No, Taslima. No matter how much misogynistic abuse is heaped on you by the bottom-feeders of the slimepit and the religious right, you are not a whore. Whoring is a job for millions of women, men, and genderqueer people all over the world. For some it is an abusive, horrible experience; for others, it’s something that they freely choose for themselves. Whichever it is, their lives deserve respect; they should be allowed to choose to do sex work or not to do sex work, and to make that choice legally, safely, and without stigma. And they deserve the right to tell their own stories, not to have others claim them as their own.
Taslima has shown extraordinary courage in speaking up in a part of the world where it’s very dangerous for any woman, any atheist to do so, but in this case she and Maryam are wrong. Neither they nor I can speak for sex workers; as people who crave social justice for all, we can only speak with them. We are the ones who need to shut up and listen when someone like Maggie Mayhem tells us that we’re wrong about their life.
To put it in perspective, Taslima and Maryam’s appropriation of the identity “whore” parallels the incident when two white feminists were photographed at Slutwalk in NYC carrying a sign that said, “WOMAN IS THE NIGGER OF THE WORLD.”
John Lennon and Yoko Ono’s song was controversial when first released in the 1970’s, but in 2012, the sign ignited a lot of long-simmering issues over the whiteness of feminism at large and Slutwalk in particular. Latoya Peterson at Racialicious summed up a lot of black people’s objections to the sign:
Woman is not the nigger of the world.
John Lennon is not the final authority on whether it’s ok to use the term nigger.
Quoting black men from the 60s is not a valid defense against critiques from black women, black feminists, and our allies today.
The term nigger is not “in the past.”
The term nigger has not, and has never been, a term that can be equally applied to everyone.
Arguing that black people don’t have a monopoly on the term nigger is just fucking disgusting. You want it that bad? Really?
The first response I got when I tweeted my thoughts about Maryam’s post was this:
— Mhairi McAlpine (@mhairi_mcalpine) June 30, 2013
This sounds very much like the arguments made by white activists defending the Slutwalk sign. And the response to it should be the same: if you’re not a sex worker, you don’t get to decide what “whore” means. For those who do sex work, whether voluntarily or not, being seen as a “whore”is not simply a matter of crude disrespect. Whether in Singapore or San Francisco, being a whore means a vast difference in privileges and rights. It means the difference of whether the people around them consider their lives disposable or not. It defines where they’re allowed to live, where they’re allowed to travel, and what kind of jobs they can have after they stop doing sex work. In certain cities in the U.S., it means the difference between whether the condoms in your pocket are safer-sex supplies or evidence in a criminal prosecution. These are not experiences that Maryam, Taslima, or Mhairi are allowed to claim simply by dint of being women. And they absolutely should not try to claim them with any credibility after dismissing the voices of those who actually do live with the word “whore” attached to them, not only by misogynist assholes, but by the law.

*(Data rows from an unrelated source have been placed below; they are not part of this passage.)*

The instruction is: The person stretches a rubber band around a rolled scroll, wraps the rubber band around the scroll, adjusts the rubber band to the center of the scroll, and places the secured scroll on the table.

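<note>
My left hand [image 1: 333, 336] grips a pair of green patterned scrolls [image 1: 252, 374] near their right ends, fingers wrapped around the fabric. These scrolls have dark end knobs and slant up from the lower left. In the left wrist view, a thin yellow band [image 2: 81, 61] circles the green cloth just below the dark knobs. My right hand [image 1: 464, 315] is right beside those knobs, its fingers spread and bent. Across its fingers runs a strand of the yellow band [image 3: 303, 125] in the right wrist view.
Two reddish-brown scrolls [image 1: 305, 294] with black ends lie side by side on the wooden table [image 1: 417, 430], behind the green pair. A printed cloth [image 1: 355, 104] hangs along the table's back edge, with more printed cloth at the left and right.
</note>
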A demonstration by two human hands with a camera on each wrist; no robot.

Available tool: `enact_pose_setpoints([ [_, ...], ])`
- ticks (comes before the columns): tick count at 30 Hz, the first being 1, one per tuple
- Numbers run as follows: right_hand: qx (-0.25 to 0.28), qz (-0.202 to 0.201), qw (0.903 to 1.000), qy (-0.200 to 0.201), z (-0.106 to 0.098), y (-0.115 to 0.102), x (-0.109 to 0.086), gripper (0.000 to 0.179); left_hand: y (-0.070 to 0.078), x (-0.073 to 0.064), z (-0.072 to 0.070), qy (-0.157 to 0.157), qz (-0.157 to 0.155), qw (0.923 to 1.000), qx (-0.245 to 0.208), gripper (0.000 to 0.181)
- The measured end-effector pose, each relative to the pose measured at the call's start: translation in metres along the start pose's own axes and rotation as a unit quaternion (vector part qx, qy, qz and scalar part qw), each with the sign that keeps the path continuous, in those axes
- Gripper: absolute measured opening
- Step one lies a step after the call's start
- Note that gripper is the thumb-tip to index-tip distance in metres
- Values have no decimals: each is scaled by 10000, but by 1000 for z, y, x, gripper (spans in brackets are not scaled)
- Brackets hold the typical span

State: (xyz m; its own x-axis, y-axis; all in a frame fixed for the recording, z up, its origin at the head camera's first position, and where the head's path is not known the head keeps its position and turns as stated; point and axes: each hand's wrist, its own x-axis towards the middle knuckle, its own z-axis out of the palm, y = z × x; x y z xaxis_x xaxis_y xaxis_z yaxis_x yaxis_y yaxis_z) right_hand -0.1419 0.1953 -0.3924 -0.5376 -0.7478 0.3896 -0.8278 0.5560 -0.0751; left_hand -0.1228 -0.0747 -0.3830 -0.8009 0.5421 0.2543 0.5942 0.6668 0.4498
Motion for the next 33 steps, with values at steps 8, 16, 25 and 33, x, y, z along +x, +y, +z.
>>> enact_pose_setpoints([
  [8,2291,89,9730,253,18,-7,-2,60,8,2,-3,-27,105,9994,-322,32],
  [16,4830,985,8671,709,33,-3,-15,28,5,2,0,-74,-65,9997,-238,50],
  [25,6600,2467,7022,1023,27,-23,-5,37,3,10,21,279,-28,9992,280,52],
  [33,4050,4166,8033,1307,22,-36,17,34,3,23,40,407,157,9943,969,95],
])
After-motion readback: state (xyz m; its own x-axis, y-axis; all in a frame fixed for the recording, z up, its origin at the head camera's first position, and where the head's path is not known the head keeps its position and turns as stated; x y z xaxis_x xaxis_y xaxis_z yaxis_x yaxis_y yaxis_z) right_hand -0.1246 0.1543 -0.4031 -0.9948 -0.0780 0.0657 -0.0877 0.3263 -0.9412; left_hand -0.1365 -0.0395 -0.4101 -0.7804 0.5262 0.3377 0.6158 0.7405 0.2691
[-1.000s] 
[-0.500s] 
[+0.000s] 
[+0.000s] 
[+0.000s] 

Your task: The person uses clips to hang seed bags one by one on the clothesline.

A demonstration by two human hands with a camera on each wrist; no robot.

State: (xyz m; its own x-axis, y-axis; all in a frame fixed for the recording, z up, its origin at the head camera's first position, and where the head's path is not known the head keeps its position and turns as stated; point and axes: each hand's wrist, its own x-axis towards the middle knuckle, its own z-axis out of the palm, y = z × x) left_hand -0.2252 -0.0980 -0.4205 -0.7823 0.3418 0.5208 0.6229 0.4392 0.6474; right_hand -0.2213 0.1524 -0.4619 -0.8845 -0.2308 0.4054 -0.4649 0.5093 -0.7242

One of the things that came out of the controversy over the Slutwalk sign was a phrase, coined by Flavia Dzodan, that has since become very common in feminist circles: My feminism will be intersectional, or it will be bullshit. It’s a sentiment that we need to cling to as atheists, too: Our atheism must be intersectional or it will be bullshit. If our atheist communities are to mean anything, we won’t do it by kicking people who are already down and telling them that it’s because we have their best interests at heart.

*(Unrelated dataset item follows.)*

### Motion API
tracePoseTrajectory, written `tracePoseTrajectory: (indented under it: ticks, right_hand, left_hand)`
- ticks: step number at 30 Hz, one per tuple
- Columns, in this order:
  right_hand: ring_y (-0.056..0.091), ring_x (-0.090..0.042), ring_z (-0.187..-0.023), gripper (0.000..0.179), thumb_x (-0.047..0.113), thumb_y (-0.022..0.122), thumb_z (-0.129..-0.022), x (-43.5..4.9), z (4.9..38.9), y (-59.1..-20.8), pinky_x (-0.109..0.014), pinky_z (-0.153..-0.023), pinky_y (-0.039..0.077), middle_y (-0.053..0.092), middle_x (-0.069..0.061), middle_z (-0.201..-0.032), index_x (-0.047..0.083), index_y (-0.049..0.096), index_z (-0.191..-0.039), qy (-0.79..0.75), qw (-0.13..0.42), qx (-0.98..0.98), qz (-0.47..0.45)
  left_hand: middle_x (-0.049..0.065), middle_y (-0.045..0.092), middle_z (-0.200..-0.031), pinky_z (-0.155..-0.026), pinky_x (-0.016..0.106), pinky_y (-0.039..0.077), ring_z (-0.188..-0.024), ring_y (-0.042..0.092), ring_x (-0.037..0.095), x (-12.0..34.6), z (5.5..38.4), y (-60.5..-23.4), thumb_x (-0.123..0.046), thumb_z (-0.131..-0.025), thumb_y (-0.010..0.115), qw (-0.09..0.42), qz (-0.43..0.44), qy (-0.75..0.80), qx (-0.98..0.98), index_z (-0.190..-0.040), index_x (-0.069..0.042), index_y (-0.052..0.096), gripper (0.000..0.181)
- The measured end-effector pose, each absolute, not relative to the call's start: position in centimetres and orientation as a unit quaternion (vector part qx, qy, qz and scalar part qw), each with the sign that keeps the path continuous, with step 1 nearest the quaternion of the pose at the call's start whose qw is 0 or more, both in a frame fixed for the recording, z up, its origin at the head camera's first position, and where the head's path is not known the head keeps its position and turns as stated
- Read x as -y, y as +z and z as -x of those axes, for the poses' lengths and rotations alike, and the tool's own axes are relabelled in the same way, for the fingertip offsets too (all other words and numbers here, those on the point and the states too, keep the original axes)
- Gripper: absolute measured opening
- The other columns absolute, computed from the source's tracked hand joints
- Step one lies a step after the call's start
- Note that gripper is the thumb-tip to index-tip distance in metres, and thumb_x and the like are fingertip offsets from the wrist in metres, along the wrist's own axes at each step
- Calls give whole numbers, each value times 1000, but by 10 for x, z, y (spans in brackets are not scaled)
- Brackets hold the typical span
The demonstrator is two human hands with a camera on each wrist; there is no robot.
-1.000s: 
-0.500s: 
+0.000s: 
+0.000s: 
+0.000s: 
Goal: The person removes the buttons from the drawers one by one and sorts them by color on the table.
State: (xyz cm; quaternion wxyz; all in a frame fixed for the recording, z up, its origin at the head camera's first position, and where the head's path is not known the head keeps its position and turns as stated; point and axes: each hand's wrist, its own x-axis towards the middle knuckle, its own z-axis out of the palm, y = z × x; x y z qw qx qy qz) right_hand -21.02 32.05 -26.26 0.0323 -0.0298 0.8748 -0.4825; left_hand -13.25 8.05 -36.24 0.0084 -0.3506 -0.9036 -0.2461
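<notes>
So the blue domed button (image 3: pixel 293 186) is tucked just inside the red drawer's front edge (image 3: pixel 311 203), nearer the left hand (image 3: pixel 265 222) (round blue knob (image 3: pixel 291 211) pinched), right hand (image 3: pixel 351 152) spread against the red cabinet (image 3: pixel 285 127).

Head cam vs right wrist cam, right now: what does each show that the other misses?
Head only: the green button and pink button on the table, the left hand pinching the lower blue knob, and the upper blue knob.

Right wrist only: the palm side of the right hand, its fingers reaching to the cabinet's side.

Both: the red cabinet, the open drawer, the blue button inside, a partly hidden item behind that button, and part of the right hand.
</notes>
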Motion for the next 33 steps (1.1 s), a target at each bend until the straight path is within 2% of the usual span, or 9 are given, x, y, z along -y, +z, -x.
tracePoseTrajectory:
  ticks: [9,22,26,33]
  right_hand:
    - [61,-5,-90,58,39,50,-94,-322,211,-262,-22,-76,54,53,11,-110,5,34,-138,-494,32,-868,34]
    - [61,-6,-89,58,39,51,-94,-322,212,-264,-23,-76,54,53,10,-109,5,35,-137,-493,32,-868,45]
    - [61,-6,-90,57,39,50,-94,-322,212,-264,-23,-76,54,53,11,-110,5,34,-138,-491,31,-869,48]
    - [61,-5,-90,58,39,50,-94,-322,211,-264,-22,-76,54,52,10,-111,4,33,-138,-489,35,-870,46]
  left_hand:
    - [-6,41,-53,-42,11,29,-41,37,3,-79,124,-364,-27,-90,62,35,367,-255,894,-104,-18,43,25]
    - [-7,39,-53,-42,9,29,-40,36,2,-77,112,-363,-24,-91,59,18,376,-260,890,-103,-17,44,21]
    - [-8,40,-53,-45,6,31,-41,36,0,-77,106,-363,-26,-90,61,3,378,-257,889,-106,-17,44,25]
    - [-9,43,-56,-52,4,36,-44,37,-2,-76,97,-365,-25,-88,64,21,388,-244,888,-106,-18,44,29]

I left the following comment on Maryam’s post:
I’m sorry, but I really object to this. If you’re not going to support real whores, then don’t appropriate their identity as your own. So far, FTB hasn’t been very vocal in supporting the rights of sex workers to do their jobs safely, legally, and without stigma. Taslima in particular has an extremely bad history on the topic, having equated prostitution with slavery and insulted actual sex work activists like Maggie Mayhem in the process. To my knowledge, she’s never apologized for either her treatment of Maggie in particular, or of her abuse of sex work activists. And yet, she’s willing to adapt that identity for the purpose of making a statement.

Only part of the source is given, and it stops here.